Today was a whole different story.  Kyle went to the driving range Wednesday evening and again Thursday morning before his round.  I tried to change some fundamental flaws in his swing and set-up and it really clicked with Kyle.  His mother worked with him, as I wasn’t available, but she stuck to our game plan beautifully.  Even though Kyle came in last on day one he turned that completely around and came in second on day two, which gave him a third place for the tournament.  Not bad for the first time on the golf course this year.  His round today was a 49 (9 holes) which was just shy of Matts 45!  Matt won the tournament and deservedly so.  He’s a good little golfer.  I hope Kyle can incorporate both baseball and golf into his future plans.  The way he’s going he’ll be beating his “caddy” in a year or two!  Way to go Kyle.


Trail Camera’s Work

Monday, August 5th, 2013

????????Trail camera’s have become one of the most helpful tools in a hunters arsenal.  It has helped so much in scouting potential “hot spots” that most hunters own several.  I only have two, and trust me I need at least 6 more.  They aren’t particularly cheap, so owning several is a big investment.  One major drawback is once hung on a tree (in the woods) a thief could easily pocket your cam if he had a mind to.

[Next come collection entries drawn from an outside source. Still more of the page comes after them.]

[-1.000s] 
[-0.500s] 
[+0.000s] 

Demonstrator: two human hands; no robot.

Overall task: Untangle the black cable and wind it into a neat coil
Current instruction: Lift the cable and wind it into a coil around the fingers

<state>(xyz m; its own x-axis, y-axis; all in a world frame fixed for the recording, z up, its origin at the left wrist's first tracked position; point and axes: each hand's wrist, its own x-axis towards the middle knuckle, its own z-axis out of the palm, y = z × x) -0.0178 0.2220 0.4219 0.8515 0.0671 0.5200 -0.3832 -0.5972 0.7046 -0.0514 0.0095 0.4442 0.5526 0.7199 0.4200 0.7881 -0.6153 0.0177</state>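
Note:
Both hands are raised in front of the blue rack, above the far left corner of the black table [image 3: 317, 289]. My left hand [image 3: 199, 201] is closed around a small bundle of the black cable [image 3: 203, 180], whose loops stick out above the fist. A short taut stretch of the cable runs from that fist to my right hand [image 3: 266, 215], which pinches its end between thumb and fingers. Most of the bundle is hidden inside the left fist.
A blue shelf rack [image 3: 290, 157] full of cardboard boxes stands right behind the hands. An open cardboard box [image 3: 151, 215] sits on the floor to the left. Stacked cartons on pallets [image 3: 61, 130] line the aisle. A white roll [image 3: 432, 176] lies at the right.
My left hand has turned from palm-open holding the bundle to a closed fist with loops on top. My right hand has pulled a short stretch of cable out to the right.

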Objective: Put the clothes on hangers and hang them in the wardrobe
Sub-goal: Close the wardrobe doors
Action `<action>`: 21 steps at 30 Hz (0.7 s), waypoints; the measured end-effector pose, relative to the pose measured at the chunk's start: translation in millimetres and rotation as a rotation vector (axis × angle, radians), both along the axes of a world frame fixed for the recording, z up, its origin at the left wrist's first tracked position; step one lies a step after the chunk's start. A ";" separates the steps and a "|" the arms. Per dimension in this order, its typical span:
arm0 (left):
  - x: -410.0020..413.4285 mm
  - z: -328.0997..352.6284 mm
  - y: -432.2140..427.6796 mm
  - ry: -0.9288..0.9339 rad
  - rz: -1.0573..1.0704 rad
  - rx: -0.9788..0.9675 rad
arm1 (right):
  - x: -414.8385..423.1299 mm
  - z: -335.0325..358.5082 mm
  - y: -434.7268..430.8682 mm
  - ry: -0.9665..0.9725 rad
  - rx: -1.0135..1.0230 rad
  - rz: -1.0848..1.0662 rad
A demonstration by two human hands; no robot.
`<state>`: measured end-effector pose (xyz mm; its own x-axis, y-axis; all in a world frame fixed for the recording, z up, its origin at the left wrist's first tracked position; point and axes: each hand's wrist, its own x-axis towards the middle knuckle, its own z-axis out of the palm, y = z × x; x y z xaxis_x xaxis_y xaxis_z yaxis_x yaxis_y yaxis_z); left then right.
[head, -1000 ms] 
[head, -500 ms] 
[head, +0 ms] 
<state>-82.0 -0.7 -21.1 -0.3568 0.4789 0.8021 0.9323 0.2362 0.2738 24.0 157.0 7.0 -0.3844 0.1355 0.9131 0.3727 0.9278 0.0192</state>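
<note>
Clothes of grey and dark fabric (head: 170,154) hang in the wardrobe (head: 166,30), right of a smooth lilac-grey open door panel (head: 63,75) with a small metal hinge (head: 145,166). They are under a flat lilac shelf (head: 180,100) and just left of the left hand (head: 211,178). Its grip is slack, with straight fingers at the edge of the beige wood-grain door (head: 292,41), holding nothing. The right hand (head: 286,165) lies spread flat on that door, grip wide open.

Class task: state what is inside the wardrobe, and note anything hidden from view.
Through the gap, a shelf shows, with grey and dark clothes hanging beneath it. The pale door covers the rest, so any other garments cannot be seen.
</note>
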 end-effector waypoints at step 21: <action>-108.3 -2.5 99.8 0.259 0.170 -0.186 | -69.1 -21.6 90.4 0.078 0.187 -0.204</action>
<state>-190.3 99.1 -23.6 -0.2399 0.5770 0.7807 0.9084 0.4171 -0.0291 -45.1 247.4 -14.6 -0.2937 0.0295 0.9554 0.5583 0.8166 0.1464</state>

I once got a picture of a guy as he walked in front of my blind, on private posted property!  He went into my blind and stole my propane heater ($100.00 dollars.)  I could not see his face but have a good idea who it was because of the trail cam.  The suspect has moved out of the area so I shouldn’t be getting any more pictures of him doing his evil deeds.

The two eight pointers pictured are both on my wall downstairs.  It doesn’t always turn out that way, but the trail cam helped me with figuring out the regular pattern of these bucks.  I have six different bucks on my trail cam this year so far, with one ten point, an eight, two sixes, and two fork horns.  I have noticed that “antler development” is behind these big southern deer.  There is so much nutrition in zone 3 that the deer develop faster and larger than there northern cousins.  Not only do you capture the movements of deer, but every other critter out there using that game trail will pose for his picture.  It’s nice to know you have several turkeys in the area, and also good to know if the coyotes are on the prowl.

If you haven’t tried a trail cam it might be high time you did!  I assure you it is a good investment, and will help put meat in the freezer and a rack for your hat.


Fishing Michigan

Saturday, August 3rd, 2013

Cabin July 4th 2013 169Michigan isn’t called the “Water Wonderland” for nothing.  You don’t have to drive far to make a cast for your supper.  The biggest inland lakes in North America surround us!  Michigan is a fisherman’s paradise to be sure.

This time of year vacationers are enjoying their kids as they reel in some lively sunfish or blue gills.  Perch, rock bass, and bull head are all fair game for the youngsters that are fortunate enough to enjoy Michigan fishing.  Pike, Walleye, small mouth and large mouth bass rate high on every serious fisherman’s agenda, along with salmon and trout.

This picture shows my brother Darryl and Tristan and Tanner (His grandkids) hoisting a couple really nice stringers of largemouth bass.  He takes his whole family on a fishing excursion once a year, and the 17 of them enjoy it to the max!  The kids (and adults) really get into seeing who can catch the largest bass on the trip, and I believe Tanner was the winner this year.  Even the girls got in on the action.  Fishing is something that has to be experienced to understand the thrill of a bent rod and a screaming “drag.”  Bass fishing is “big” here in Michigan, and they are feisty and plentiful.  In fact Lake St. Clair was recently named the best small mouth fishing lake in the world.

No matter what lake, river, or pond you may wet your line in, you are almost assured of catching a few fish and bringing smiles to every kid you take with you.  Get out there while the weather is so cooperative and you’ll soon be smiling too.